Undoubtedly, you have heard of climate change, but perhaps are not sure about this term climate justice. What does it mean and why is it relevant?
Simply put, the effects of pollution and climate change do not affect all citizens of the world equally. Think about it: where are the factories, toxic waste dumps, and refineries located in the world? Primarily in areas of poverty and near marginalized communities. And which groups are most affected by fracking, extraction of fossil fuels, and the destruction of forests? People of color, people living in poverty, and indigineous individuals. In fact, according to the Climate Reality Project, Black Americans breathe air with 38% more pollution than Whites and are exposed to 56% more pollution than they cause – while White Americans breathe 17% less pollution than they produce. And who usually wins NIMBY (not in my backyard) fights? Neighborhoods and cities with money who can afford to fight the legal battles that are necessary to stop that petrochemical facility, smelter, or dump.
Just the other day, there was a news article about the Formosa Plastic Group’s plan to build a $9.4 billion plastics manufacturing complex in Louisiana. The state’s governor and those in power support the massive plant, but community groups and environmental organizations say that the complex would pollute a predominantly Black community already overburdened with industrial toxins (see tinyurl.com/PlasticsFactory).
And when the water starts rising from global warming and people are devastated by hurricanes and tsunamis, who will be most impacted and have the least resources to build levies, seawalls, and relocate to higher ground? The poor and the marginalized. Seven of the top ten countries most threatened by and vulnerable to climate change are third-world countries. (see tinyurl.com/10NationsAtRisk).

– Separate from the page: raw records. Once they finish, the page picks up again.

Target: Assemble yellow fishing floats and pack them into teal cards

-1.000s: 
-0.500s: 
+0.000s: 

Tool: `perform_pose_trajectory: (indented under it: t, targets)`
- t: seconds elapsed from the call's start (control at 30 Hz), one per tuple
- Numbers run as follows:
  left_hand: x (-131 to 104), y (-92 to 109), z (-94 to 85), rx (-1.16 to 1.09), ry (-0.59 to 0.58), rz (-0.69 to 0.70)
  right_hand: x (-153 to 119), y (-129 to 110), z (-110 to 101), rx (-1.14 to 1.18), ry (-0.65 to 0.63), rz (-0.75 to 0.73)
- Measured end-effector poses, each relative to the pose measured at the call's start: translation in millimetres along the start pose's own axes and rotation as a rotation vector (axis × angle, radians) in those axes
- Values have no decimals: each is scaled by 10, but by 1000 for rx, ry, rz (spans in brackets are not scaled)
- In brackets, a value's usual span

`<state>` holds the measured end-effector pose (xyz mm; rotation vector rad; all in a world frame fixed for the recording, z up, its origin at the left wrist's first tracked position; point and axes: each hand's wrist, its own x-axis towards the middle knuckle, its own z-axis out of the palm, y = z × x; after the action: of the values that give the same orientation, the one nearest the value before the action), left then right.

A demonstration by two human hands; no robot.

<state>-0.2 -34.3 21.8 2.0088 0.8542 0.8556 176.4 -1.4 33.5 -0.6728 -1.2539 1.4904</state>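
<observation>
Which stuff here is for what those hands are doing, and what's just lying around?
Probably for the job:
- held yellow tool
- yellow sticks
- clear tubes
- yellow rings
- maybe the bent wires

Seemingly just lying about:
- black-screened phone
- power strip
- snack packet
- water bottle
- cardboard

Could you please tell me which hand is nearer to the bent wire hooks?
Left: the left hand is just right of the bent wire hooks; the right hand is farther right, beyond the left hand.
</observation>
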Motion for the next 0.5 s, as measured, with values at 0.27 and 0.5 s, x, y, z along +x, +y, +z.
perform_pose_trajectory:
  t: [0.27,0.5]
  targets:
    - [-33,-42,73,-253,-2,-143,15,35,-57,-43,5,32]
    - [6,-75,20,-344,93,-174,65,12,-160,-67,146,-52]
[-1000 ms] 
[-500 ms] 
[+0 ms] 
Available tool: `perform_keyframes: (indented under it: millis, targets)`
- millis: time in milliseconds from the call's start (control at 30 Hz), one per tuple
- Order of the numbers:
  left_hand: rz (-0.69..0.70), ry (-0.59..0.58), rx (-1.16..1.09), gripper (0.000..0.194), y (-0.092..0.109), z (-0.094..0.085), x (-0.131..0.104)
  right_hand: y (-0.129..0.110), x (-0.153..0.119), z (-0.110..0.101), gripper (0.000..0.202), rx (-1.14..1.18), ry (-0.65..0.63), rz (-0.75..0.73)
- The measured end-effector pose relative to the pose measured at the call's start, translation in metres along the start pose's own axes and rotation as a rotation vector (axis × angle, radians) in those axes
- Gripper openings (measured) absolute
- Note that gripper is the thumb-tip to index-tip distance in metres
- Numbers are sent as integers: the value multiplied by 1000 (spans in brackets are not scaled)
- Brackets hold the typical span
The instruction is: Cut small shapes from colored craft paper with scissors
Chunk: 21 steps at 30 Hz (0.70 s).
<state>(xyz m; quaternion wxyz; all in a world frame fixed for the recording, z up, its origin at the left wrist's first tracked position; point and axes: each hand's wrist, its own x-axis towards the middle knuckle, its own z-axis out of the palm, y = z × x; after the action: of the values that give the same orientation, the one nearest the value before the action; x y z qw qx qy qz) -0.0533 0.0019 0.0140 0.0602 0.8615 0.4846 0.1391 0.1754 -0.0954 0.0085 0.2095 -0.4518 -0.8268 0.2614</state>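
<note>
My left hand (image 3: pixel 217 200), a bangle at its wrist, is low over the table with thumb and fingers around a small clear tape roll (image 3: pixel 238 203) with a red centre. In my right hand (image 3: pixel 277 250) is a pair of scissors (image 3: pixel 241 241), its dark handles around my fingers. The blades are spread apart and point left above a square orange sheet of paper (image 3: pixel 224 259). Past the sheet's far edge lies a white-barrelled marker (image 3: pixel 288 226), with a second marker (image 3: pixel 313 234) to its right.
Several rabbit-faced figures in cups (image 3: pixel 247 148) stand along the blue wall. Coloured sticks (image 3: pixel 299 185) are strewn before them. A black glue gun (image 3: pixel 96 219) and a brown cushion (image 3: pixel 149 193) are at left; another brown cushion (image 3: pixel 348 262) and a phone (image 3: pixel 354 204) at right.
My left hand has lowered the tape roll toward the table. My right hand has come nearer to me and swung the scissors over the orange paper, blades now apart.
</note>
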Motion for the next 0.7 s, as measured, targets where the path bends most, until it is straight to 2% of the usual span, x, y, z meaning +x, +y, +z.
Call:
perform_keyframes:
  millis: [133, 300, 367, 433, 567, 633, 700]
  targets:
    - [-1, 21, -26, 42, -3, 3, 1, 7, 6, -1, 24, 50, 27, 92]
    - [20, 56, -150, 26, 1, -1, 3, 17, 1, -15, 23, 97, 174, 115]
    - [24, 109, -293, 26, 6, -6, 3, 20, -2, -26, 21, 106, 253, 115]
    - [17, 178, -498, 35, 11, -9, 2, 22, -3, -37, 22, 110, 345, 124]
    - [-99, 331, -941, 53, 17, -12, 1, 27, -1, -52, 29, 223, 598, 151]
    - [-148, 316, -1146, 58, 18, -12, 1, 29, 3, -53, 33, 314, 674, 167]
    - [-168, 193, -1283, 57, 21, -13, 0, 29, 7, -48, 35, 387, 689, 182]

Pope Francis, in Laudato Si, makes it crystal clear that we must not just fight against climate change, but also for climate justice for the least among us:
Today, however, we have to realize that a true ecological approach always becomes a social approach; it must integrate questions of justice in debates on the environment, so as to hear both the cry of the earth and the cry of the poor.
Working together, we can help take care of our common home.